Que chacun de nous sache que nos ressources naturelles sont éphémères. Seule la terre, et à travers elle l'agriculture, reste une richesse pérenne. Beaucoup de jeunes l'on compris. Ils se sont alors investis dans le durable.
Le jeune Hamimi Moncef en est un exemple édifiant. Après avoir tourné le dos à l'architecture - il est titulaire d'un diplôme en architecture obtenu à l'ENTP de Kouba - il se donne corps et âme à l'agriculture. Notant que son père est propriétaire d'un latifundium d'une superficie de 92ha.
En un laps de temps, notre jeunot ne tardera pas à transformer ce dernier en un "musée" agricole. L'oléiculture, la céréaliculture, l'apiculture, l'arboriculture et les cultures maraîchères se partagent son temps et les performances ne tarderont pas à arriver, les entraves aussi.
"Pour l'année 1999 - 2000, une année jugée très difficile, nous dira t-il, nous avons obtenu 50 quintaux de blé à l'hectare, alors que l'évaluation effectuée avec des techniciens de l'ITGC prévoyaient un rendement de 80 quintaux/ha. Cette différence, expliquera t-il, est due aux très fortes chaleurs au mois de mai. " Cet état de fait a provoqué l'échaudage.
Pour venir à bout de cet aléas, notre jeune agriculteur compte avancer la date de semence. "pourvu, souhaite t-il, que les semences arrivent à temps".
Pour l'année 2000 - 2001, Moncef obtiendra un rendement de 48 quintaux/ha sur trois hectares irrigués et de 24q/ha, c'est à dire la moitié, sur sept hectares qui ne l'était point. La promesse d'aide qui lui a été faite quant au creusement d'un forage et l'obtention d'une pompe n'a pas été honorée.
"La rentabilité, martèlera notre jeune agriculteur, dépend de beaucoup de facteurs, d'ou le risque Zéro en termes de productivité. Je citerai l'acquisition de bonnes semences et en temps opportun, des engrais de qualité, une irrigation suffisante et une préparation du sol adéquate, car ce dernier souffre d'une déficience criante.Redresser son niveau de fertilité est plus que vital.
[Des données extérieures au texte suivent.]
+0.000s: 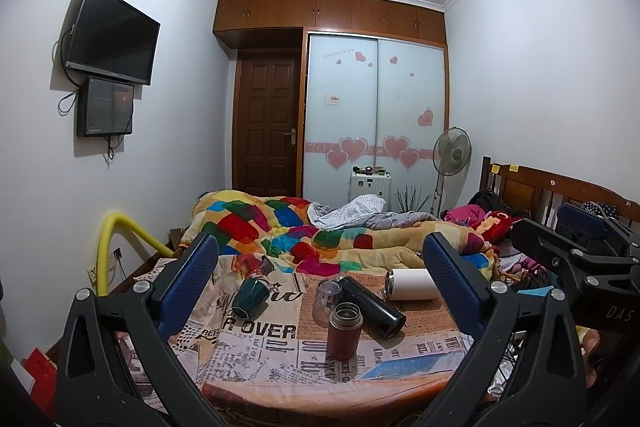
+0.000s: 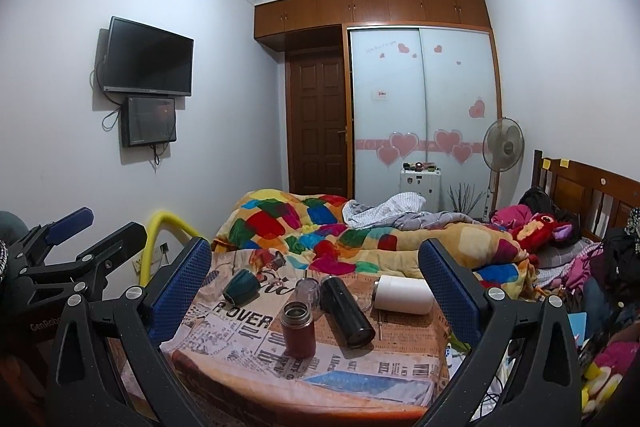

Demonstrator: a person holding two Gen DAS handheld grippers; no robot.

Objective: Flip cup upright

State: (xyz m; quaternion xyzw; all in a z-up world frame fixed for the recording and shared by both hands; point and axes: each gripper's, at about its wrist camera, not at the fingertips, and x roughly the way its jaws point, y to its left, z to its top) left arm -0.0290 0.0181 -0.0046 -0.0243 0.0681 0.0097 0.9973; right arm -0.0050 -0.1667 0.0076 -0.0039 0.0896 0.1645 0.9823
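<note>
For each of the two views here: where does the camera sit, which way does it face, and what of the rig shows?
Left wrist: on the left gripper, facing the table and bed; right gripper intrudes at the right edge.
Right wrist: on the right gripper, same direction; the left gripper shows at left.
Shared: red flask upright, black flask, white cup, green cup lying.

cup (image 1: pixel 245 298) left of the flasks (image 1: pixel 372 306) on table (image 1: pixel 280 379).
</note>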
Ce sont là les conditions sine qua non qui permettront l'obtention d'une bonne récolte."
En terme d'engrais, Moncef nous révèlera qu'il est le seul agriculteur à mettre des engrais foliaires sur les céréales. Leurs intérêts, c'est que cette dernière n'est censée prendre que ce dont la plante a besoin, contrairement aux racines, d'où d'ailleurs le risque de toxicité. "Certains éléments, ajoutera t-il, sont difficilesssment assimilés par voie racinière". Quant à la préparation du sol, il a récemment fait faire une analyse de son sol au niveau de Phosyn Laboratoires (GB). Ce sont des laboratoires anglais qui se sont spécialisés dans les engrais foliaires. Les résultats montrent un manque important en matières organiques.
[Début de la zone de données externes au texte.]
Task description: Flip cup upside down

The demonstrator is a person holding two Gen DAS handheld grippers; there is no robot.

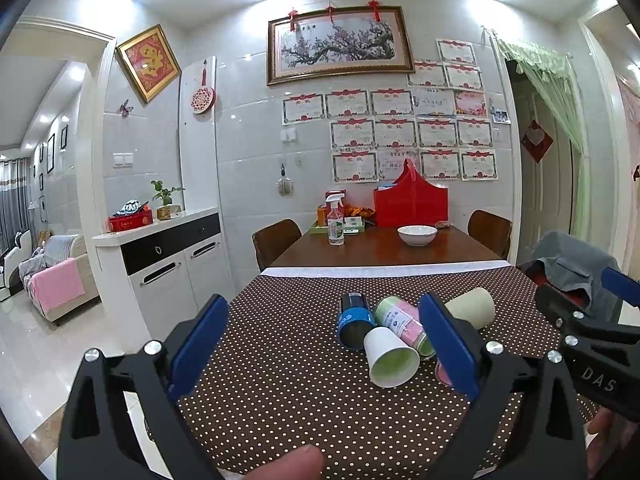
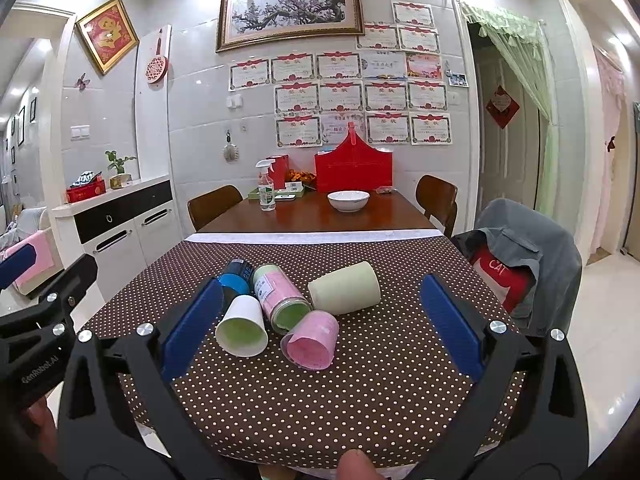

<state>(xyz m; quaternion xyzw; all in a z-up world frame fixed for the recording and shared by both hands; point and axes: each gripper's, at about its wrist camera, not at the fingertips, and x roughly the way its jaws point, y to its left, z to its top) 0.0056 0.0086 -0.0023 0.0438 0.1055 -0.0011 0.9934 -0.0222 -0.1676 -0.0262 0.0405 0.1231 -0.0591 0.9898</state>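
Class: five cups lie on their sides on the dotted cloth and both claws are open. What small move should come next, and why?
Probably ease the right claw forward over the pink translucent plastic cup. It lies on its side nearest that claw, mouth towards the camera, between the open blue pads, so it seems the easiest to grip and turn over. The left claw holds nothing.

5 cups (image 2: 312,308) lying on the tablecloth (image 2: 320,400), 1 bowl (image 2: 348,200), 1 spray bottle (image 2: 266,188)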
Notons que près de 90% des sols en Algérie sont carencés et rares sont ceux qui atteignent 1% de ces matières, alors que le minimum nécessaire doit se situer entre 2,5 et 3%. Concernant les semences, il nous fera une révélation ahurissante. "Certaines des semences utilisées, nous dira t-il, datent des année 60, d'autres en revanche, remontent à l'ère coloniale. Selon un expert en la matière, un bonne semence ne peut, rester sur le marché au delà de cinq ans."
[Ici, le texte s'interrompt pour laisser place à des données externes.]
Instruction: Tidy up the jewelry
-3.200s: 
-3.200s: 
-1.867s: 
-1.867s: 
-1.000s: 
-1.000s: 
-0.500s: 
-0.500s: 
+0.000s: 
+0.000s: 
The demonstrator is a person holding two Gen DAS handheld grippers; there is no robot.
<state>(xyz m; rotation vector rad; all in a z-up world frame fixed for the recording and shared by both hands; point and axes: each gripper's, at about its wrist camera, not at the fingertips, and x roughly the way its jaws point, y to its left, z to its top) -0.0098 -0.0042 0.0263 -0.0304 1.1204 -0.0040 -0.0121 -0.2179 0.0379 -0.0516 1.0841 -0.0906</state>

Concernant l'irrigation, les forages ne sont pas la solution. A ce rythme, une catastrophe écologique est prévisible avec l'épuisement des nappes phréatiques. En guise d'exemple, pour toute la région de Tazmalt, il n'y a pas une seule retenue d'eau. L'Oued Sahel est celui de Beni Mellikèche doivent constituer le soucis majeur de nos autorités. Il y va de l'avenir d'une région en matière d'agriculture.